Le Parti Révolutionnaire Communistes n’a pas à intervenir dans un processus concernant uniquement les syndiqués et les structures de la CGT. Néanmoins, il est normal que nous donnions notre avis sur le devenir de la seule organisation syndicale dans notre pays dans laquelle subsistent des militants de lutte des classes, même s’ils n’y sont plus majoritaires. Nous donnons notre avis, de l’extérieur, et nous espérons qu’il aidera à la réflexion des camarades de la CGT.

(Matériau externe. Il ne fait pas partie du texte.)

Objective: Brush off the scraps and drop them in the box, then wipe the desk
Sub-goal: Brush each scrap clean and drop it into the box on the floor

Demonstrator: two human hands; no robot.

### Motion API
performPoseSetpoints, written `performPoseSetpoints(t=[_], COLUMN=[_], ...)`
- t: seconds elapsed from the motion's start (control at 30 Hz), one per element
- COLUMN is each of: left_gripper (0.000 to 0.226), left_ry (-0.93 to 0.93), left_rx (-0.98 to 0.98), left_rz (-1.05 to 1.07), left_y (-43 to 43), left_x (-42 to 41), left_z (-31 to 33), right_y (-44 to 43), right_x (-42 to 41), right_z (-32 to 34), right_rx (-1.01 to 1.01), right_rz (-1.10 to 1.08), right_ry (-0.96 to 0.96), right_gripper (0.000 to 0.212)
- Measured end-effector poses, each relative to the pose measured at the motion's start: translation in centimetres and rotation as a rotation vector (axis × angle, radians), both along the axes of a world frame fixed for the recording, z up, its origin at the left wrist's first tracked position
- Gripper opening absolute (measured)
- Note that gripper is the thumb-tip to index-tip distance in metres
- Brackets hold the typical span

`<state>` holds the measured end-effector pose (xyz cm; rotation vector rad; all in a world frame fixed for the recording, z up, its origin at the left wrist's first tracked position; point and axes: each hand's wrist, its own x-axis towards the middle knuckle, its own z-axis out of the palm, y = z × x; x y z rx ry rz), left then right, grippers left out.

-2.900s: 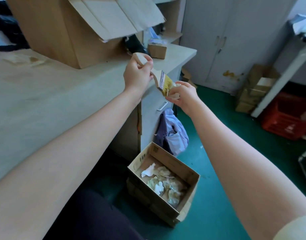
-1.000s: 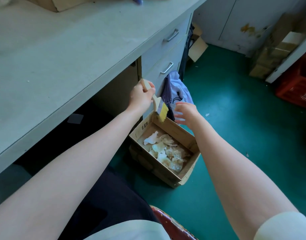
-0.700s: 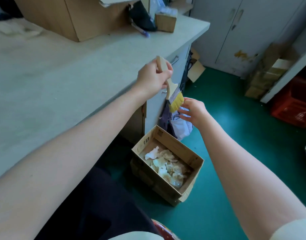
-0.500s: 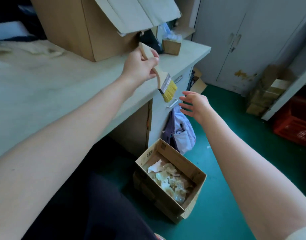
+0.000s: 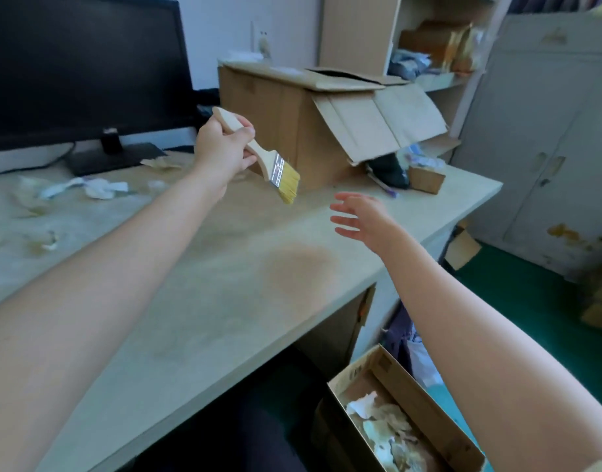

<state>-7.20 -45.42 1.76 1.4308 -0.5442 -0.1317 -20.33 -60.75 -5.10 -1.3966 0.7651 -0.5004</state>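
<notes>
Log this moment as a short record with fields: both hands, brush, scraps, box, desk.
left hand: grips the wooden-handled flat brush with yellow bristles above the pale wooden desk
right hand: open, fingers spread, holding nothing
desk litter: torn white and beige paper bits, far left
box: small open cardboard box on the green floor, paper scraps inside
desk: brownish patch near the front edge

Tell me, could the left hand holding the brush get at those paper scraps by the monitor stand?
Probably yes. The left hand grips the brush above the desk, and the scraps lie in the open to its left, nothing standing between.
</notes>
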Motion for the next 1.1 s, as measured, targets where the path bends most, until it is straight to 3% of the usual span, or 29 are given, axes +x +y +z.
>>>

La CGT n’est plus à la croisée des chemins. Elle a déjà, en catimini, depuis plusieurs congrès, choisi sa voie vers la collaboration de classe et l’intégration au système. Le préambule du document d’orientation, partie vraiment politique du texte, est un élément d’accélération, dans le but assez évident d’empêcher tout retour en arrière. Le choix est fait de dire les choses à la face du monde, au lieu de continuer à les enrober de mots qui sont des classiques de la CGT, vidés de leur sens. D’une certaine manière c’est un des mérites du texte. Néanmoins l’état de l’incompréhension politique de ce qui se passe aujourd’hui, en France et dans le monde, du stade du capitalisme, de son fonctionnement, de l’antagonisme de classe fondamental est plus qu’inquiétant. Cela devrait réveiller les militants de la CGT qui sont au moins persuadés que le patron n’est pas un partenaire. Or, pour l’instant, les réactions, non pas au texte, assez récent, mais à la ligne qu’a développée la direction actuelle de la CGT, révèlent que ce n’est pas le cas. A quelques exceptions près, la CGT semble aujourd’hui une machine fonctionnant toute seule, à vide, dans la seule perspective de continuer à exister et à se renforcer (Pourquoi ? Pour qui ?), et dans celle, beaucoup plus cachée de perpétuer les sinécures de ses dirigeants, du syndicat à la confédération. Tout cela est bien loin de ce dont les travailleurs ont besoin comme outil de lutte contre le capitalisme et d’émancipation.
Il est peut-être temps, pour les militants de lutte des classes de la CGT, comme l’a fait en son temps Henri Krasucki, de crier : « Casse-cou ! ».